Par: Jon Farrow
1 Fév, 2019
Des recherches récentes réalisées en collaboration par Melvyn Goodale, codirecteur du programme Cerveau, esprit et conscience Azrieli, font de la lumière sur la façon dont le cerveau traite inconsciemment l’information visuelle en étudiant une personne atteinte de vue aveugle affective.
Melina Canning est une Écossaise de 49 ans atteinte de cécité corticale. Ses yeux, ses nerfs et la majeure partie de son cerveau sont parfaitement fonctionnels, mais une série d’accidents vasculaires cérébraux survenus il y a vingt ans ont endommagé les régions cérébrales responsables de la compréhension et de l’interprétation conscientes de la vision. Elle est incapable de voir les formes, les couleurs et les visages, mais elle peut détecter certains mouvements visuels.
Canning ne sait pas quand elle regarde un visage. Mais si on lui présente des images de visages et qu’on lui demande de deviner les émotions illustrées, ses réponses sont bien souvent plus justes que des réponses aléatoires. D’une façon ou d’une autre, elle voit le contenu émotionnel sans s’en rendre compte.

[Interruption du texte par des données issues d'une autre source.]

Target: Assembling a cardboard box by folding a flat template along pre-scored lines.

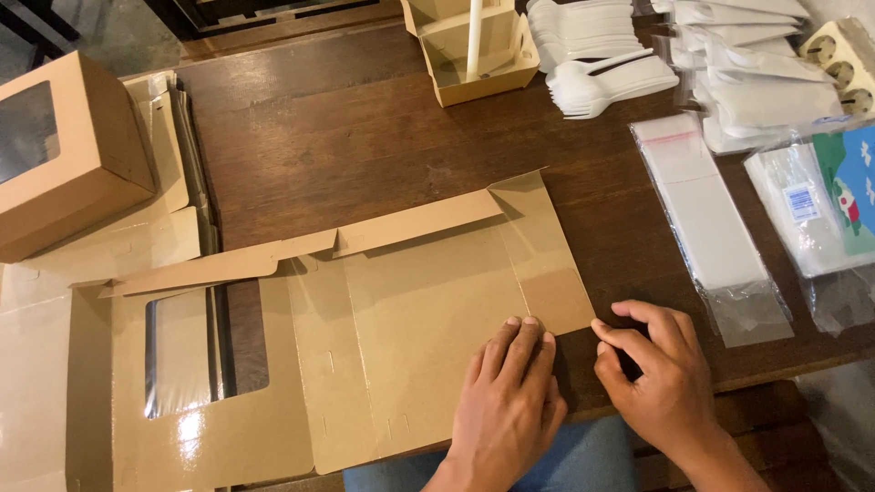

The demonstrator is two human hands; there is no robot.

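A closed window box (64, 150) is sitting at the table's (365, 137) left edge on a pile of flat blanks (169, 182). White forks (602, 77) are lying at the top beside an open tray (478, 55). Clear sleeves (715, 228) and wrapped packs (756, 91) are resting at the right.

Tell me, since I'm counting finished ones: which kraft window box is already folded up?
The assembled box at the table's far left edge; the flat box blank under the left hand is unfolded.

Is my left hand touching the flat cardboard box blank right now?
Touching. The head view shows the left hand lying palm down on the flat cardboard box blank, fingertips pressed at its right flap's crease.
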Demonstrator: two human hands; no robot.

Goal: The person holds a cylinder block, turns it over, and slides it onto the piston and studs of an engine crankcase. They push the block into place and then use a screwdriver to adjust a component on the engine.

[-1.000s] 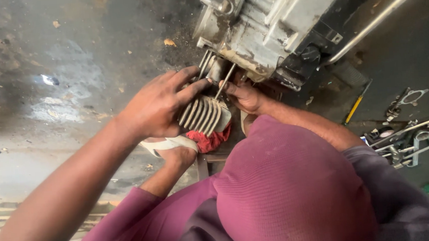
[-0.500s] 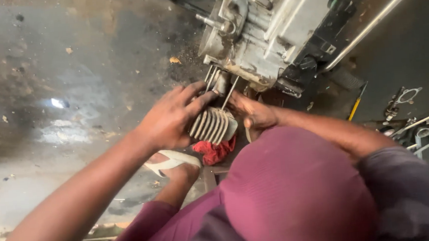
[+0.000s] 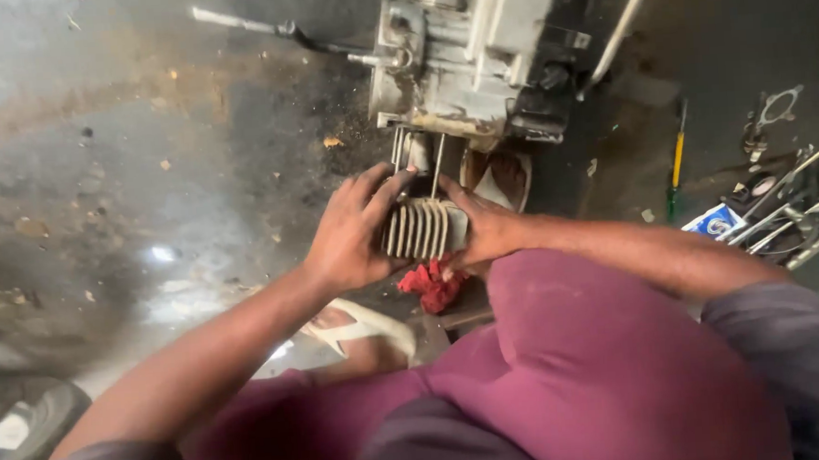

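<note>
Finned cylinder [image 3: 426,229] gripped from both sides, left hand [image 3: 348,238] and right hand [image 3: 485,230] fingers wrapped around it. It is partway along the studs [image 3: 438,162], apart from the engine [image 3: 460,56]; not seated.

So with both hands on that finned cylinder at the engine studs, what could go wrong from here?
1. The ribbed grey metal cylinder sits on thin metal studs under the grey engine block; held unevenly, it might cock and bind.
2. Fingers of the left hand and right hand wrap the fins and could get pinched.
3. The red rag lies just below and might snag.
</note>
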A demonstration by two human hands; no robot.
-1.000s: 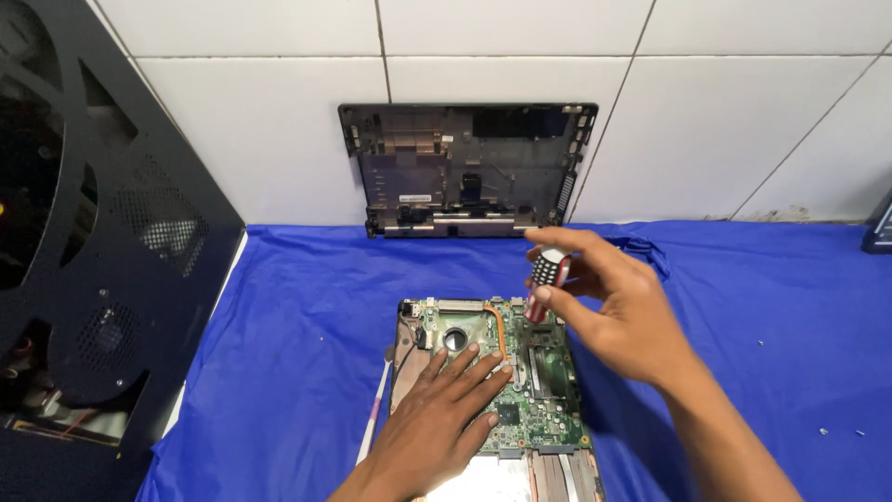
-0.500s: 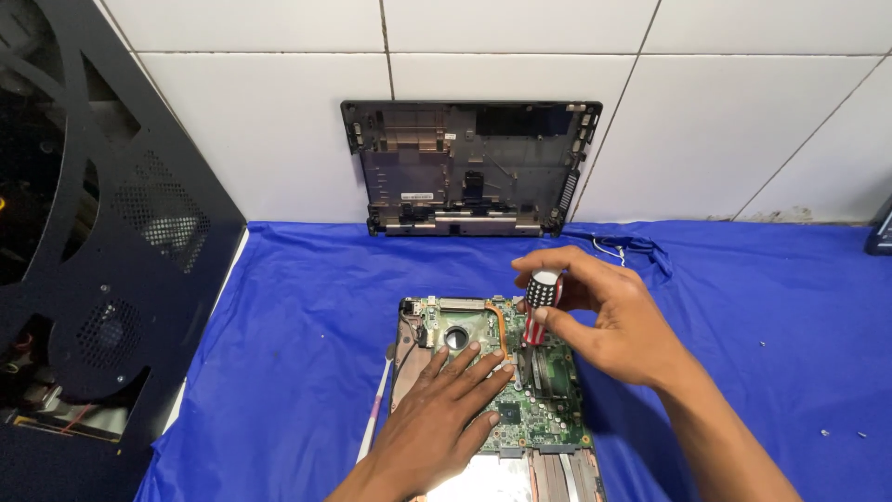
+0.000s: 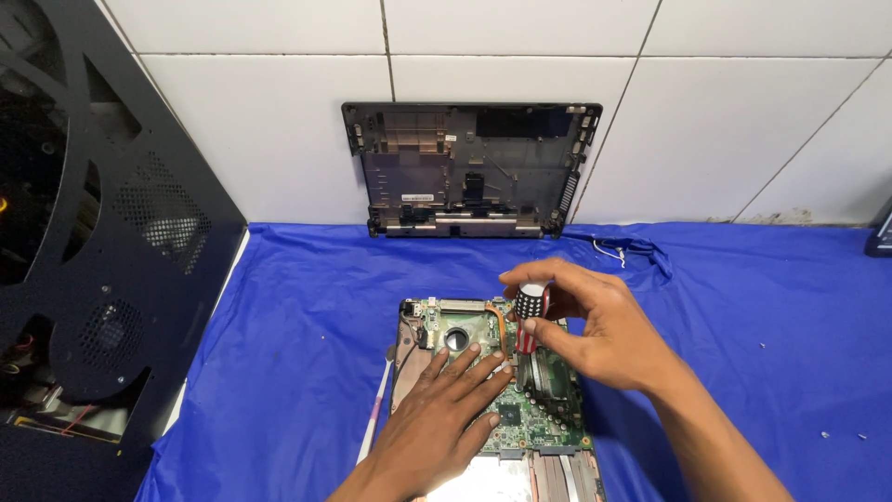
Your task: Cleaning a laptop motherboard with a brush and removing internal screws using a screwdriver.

La vue aveugle affective de Canning est intéressante et contre-intuitive, mais des neuroscientifiques comme Goodale pensent qu’il s’agit plus que d’une simple curiosité. Cet état ouvre une fenêtre sur les parties les plus primitives du cerveau qui traitent les émotions rapidement et inconsciemment.
Dans le cas de Canning, le manque de perception consciente semble être la clé pour réussir cette tâche apparemment impossible. Quand on lui a demandé de ralentir et de préciser son niveau de confiance quant à la justesse de ses suppositions, ses réponses n’étaient pas plus souvent correctes que si elle avait simplement tiré à pile ou face.
Ces constatations étonnantes ont mené Goodale et ses collègues, Chris Striemer et Rob Whitwell, à conclure que l’information visuelle entrante contourne les aires responsables de la vision consciente des visages. Au lieu d’atteindre le cortex visuel primaire, l’aspect émotionnel des images est traité dans une autre structure profonde du cerveau appelée amygdale. Et comme l’amygdale de Canning fonctionne normalement, elle est capable d’interpréter les émotions. Peut-être que l’introspection ou l’évaluation de la justesse de ses suppositions a d’une certaine façon forcé l’information à essayer de trouver les parties endommagées du cerveau de Canning, mais cela l’a menée à une impasse.
Les aires visuelles à l’arrière du cerveau de Canning sont gravement touchées. Les accidents vasculaires cérébraux ont endommagé de nombreuses aires corticales qui soutiennent le traitement visuel du visage dans son cerveau. L’IRM d’un cerveau sain est illustrée aux fins de comparaison.
« Le traitement ne se fait pas dans le cortex cérébral, les signaux se rendent en fait dans des structures du sous-cortex que nous partageons avec les grenouilles et les reptiles. Il s’agit de voies très anciennes qui sont présentes chez d’autres animaux », explique Goodale.
Il peut paraître étrange que l’information visuelle contourne la conscience, mais cela se produit tout le temps. Selon Goodale, l’œil envoie l’information directement à plus de dix cibles différentes dans le cerveau et cela est pratiquement imperceptible pour notre moi conscient. Notre rythme circadien, par exemple, est associé aux cycles de lumière et d’obscurité de notre environnement sans perception consciente.
L’état de Canning vient soutenir les résultats voulant que le traitement émotionnel se fasse au moins en partie inconsciemment. Le prochain casse-tête est de comprendre comment cette voie vers l’amygdale fonctionne dans un cerveau sain.
Ces recherches sont publiées dans Neuropsychologia.